L’Atelier des lumières, qui se présente comme le premier centre d’art numérique à Paris, a ouvert ses portes en avril dernier : il offre au spectateur une expérience unique d’une grande intensité.
L’Atelier occupe la nef d’une fonderie construite au milieu du dix-neuvième siècle dans le 11ième arrondissement de Paris. Il occupe un vaste espace, 3 300m² de surface ; 120 vidéoprojecteurs ont été installés, braqués sur les murs et sur le sol ; une sonorisation de grande qualité complète l’installation.
Trois « expositions » se succèdent en une heure environ : « Klimt », « Hundertwasser » et « Poetic_Al ». Le mot « expositions » mérite une qualification. Le site Web de l’Atelier parle « d’expositions immersives monumentales ». Les adjectifs « immersives » et « monumentales » paraissent pédants, mais décrivent bien ce dont il s’agit.

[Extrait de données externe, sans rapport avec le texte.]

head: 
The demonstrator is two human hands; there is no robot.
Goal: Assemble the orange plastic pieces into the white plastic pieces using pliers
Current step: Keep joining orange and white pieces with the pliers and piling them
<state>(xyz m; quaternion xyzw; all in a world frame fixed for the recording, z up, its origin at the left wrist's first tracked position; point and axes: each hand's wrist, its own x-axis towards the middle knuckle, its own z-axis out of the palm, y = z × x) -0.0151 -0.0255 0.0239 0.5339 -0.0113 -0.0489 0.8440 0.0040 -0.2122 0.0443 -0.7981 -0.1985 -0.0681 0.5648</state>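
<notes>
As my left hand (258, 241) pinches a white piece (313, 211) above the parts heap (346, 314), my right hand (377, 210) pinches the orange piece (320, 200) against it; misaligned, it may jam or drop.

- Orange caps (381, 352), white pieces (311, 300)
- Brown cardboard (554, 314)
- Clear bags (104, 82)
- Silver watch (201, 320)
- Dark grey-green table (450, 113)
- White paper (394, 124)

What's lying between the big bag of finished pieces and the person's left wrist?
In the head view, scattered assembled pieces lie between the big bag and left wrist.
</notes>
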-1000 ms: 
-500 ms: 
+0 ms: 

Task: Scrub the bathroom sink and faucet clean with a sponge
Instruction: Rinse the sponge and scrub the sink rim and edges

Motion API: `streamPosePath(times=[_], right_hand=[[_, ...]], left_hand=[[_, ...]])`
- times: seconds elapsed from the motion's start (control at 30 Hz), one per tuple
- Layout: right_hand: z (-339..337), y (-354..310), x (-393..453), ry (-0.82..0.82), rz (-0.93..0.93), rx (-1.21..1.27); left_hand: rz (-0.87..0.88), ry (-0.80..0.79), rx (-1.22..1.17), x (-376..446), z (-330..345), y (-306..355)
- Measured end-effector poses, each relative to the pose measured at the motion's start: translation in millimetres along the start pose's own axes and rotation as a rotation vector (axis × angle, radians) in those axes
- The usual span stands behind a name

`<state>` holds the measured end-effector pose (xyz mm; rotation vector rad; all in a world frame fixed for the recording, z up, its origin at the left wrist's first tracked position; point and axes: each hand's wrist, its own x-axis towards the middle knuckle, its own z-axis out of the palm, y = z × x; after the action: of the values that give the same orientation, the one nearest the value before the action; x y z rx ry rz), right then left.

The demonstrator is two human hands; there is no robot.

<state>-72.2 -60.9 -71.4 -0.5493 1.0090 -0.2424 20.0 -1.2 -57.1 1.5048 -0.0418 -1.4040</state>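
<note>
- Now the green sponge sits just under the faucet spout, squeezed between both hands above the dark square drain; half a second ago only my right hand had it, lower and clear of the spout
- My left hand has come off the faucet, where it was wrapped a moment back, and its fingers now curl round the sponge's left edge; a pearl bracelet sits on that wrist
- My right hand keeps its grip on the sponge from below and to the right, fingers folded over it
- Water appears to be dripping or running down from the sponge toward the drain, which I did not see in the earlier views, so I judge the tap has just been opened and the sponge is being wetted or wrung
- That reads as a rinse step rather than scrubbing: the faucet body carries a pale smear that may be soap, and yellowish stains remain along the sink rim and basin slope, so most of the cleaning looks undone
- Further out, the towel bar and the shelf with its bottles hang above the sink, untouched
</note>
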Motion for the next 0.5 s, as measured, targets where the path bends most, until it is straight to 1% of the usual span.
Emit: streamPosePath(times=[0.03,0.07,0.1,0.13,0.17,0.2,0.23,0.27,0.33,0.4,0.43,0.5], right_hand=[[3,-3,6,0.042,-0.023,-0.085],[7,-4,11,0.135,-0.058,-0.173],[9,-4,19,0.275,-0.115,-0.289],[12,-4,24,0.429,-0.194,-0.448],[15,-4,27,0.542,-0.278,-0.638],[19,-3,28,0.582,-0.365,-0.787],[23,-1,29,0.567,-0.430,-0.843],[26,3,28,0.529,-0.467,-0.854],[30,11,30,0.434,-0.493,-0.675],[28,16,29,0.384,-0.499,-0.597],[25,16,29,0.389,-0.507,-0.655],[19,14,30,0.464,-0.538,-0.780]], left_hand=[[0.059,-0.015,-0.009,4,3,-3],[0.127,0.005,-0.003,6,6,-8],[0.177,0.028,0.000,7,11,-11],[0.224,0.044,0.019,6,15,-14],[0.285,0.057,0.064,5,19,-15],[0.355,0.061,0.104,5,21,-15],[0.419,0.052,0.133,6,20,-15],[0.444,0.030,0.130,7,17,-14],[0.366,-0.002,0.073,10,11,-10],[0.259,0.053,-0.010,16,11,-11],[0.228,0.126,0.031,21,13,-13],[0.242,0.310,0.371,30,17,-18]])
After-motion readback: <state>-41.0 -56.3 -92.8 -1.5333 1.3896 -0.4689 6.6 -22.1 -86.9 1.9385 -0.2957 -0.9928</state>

Le spectateur déambule dans l’ancienne fonderie comme il le ferait dans une exposition de peinture. Mais son attention n’est pas focalisée sur un tableau. Il est totalement immergé dans un océan d’images et porté par des musiques symphoniques ou d’opéra. Il est parfois étourdi par la noria, particulièrement lorsque le mouvement prend place sous ses pieds.
Parfois, des détails de l’œuvre d’art filmée prennent une importance démesurée : une étoile, des voiliers, des arbres vus en relief. Mais l’attention est à peine sollicitée que déjà l’on passe à autre chose. Le tableau de Klimt ou de Schiele perdent de leur importance. Ce qui compte, c’est l’œuvre produite par l’artiste numérique qui, à partir de toiles mises en correspondance avec la musique, pénètre l’âme du spectateur.
Le spectateur ne peut se poser devant un tableau et méditer à son rythme. Il est pris par la main, bousculé, pénétré par la sensation du beau. Il n’a pas besoin d’un silence recueilli ; les hurlements des gosses excités par ce bouillonnement de sensations le gênent à peine.
L’art numérique ouvre un nouveau territoire. Il ne rend pas caduc le musée des beaux-arts. Ce qu’il propose est quelque chose d’inédit. L’essayer vaut vraiment la peine.
C’est le même principe, semble-t-il, que ce qui est présenté aux Baux de Provence dans les Carrières de Lumière. J’y avais vu une exposition-spectacle sur Chagall. J’y étais entré dubitatif et en suis sorti conquis.